マリウスは疲れ切った笑顔で私に手を差し伸べた—。



 暫く無言で歩き続ける私とマリウス。き・気まずい・・・。マリウスの顔を横目でチラリと見る。


「お嬢様、どうされたのですか?先程から私の事を見ておられますが・・・何か顔についておりますか?」


ええ、ええ。そりゃついてますよ。目と鼻と口が!と突っ込みたいところだが今はそれどころではない。どうしよう、どうやって話を切り出すべきか・・・。でも個人のプライバシーにそもそも部外者の私が突っ込んでよいものだろうか?だけどこんなモヤモヤした気持ちでは授業に集中出来ない。ええい!もうこうなったら思い切って聞いてやれ!私は覚悟を決めた。


「あの・・・ね。マリウス。」


「はい、何でしょう?」


「昨夜は・・・その・・先に帰って、ごめんなさい・・・。」

う、駄目だ。どうしても声が上ずってしまう。


「お嬢様・・・・。」


マリウスが目を見開いた。


「お嬢様、どうされたのですか?今朝のそのしおらしい態度は。いつものように高飛車で人をズバズバ切り捨てる刃のような鋭いお言葉は何処へ行ったのです?!」


「ちょっと!私そこまで酷い態度取った事は無いでしょう?!」

思わず、強く言い返す。はっ!違うでしょ私!こんな事話すつもりじゃ無かったでしょう?

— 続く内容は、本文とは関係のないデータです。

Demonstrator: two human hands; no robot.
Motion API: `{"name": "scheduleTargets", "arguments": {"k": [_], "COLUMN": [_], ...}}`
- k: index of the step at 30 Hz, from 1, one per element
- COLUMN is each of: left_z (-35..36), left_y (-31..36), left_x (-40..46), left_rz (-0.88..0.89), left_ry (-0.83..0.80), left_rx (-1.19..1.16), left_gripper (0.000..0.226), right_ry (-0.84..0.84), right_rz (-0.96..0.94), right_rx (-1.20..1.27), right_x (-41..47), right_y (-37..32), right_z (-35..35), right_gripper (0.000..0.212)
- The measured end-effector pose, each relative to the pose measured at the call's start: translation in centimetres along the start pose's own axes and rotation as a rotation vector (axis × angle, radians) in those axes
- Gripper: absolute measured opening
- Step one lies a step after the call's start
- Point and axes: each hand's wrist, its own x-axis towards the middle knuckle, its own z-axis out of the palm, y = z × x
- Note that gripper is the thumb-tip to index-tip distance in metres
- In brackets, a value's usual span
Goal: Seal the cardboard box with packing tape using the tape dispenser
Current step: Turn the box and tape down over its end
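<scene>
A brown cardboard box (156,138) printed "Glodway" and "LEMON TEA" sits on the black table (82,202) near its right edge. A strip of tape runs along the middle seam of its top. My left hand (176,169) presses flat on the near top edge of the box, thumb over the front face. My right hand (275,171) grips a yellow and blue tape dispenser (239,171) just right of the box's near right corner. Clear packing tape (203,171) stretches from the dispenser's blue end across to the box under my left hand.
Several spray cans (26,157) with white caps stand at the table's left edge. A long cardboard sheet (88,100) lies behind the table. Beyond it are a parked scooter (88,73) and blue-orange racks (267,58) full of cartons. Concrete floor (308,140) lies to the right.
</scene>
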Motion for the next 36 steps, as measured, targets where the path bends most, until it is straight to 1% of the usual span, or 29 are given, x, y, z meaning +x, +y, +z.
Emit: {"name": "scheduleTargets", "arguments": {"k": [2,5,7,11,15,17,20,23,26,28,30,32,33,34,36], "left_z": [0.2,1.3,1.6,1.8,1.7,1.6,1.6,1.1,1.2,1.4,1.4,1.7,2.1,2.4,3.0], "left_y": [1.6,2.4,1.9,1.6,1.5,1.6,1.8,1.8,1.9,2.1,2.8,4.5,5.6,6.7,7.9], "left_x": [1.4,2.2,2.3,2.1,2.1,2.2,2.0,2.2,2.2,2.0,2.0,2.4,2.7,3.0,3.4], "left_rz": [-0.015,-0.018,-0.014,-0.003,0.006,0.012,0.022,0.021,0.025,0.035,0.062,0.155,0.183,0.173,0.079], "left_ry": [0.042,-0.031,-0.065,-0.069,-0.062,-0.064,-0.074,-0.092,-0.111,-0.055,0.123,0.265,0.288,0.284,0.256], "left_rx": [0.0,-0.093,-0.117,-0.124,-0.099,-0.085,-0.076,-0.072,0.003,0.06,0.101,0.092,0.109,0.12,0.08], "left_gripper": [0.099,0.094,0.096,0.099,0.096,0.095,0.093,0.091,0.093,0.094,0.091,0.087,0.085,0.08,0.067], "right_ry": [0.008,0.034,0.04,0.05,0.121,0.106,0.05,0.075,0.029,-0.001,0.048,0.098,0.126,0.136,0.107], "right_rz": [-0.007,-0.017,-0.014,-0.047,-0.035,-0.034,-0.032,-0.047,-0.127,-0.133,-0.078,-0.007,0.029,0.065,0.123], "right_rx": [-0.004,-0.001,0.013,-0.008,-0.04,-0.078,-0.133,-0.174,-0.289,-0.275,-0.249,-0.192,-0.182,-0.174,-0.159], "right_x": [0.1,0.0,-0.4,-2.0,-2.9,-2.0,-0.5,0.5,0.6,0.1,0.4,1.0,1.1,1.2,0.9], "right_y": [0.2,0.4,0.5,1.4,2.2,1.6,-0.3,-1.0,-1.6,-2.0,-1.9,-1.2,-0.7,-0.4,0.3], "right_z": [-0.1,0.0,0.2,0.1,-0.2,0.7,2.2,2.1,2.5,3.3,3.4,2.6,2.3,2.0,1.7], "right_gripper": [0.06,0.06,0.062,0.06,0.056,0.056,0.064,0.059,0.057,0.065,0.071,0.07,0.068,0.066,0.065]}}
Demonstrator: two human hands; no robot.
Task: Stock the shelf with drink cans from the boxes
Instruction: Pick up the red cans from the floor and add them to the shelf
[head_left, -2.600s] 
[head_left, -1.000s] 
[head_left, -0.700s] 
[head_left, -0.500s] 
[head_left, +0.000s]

「そ、そうじゃなくて・・・昨夜何か酷い目に遭ったりしなかったかなあ・・・。と思って。」


「ああ・・・あの事ですか?」

マリウスは何処か遠くを見るような目をした。


あの事?あの事って何?やっぱり2人の間には何かがあったって訳?!


「でももう、済んだ事ですし大丈夫ですよ。お嬢様は何も気になさらないで下さい。」

ニッコリ笑うマリウス。だ、か、ら、そこは何があったのかはっきり言って貰わないと分からないでしょ!この間の夜のお務めの話と言い、何故マリウスは私を悩ますような事ばかり言うのか。天然なのか、それとも嫌がらせなのか・・・私には彼の事がさっぱり理解出来ない。

私は溜息をつくのだった・・・。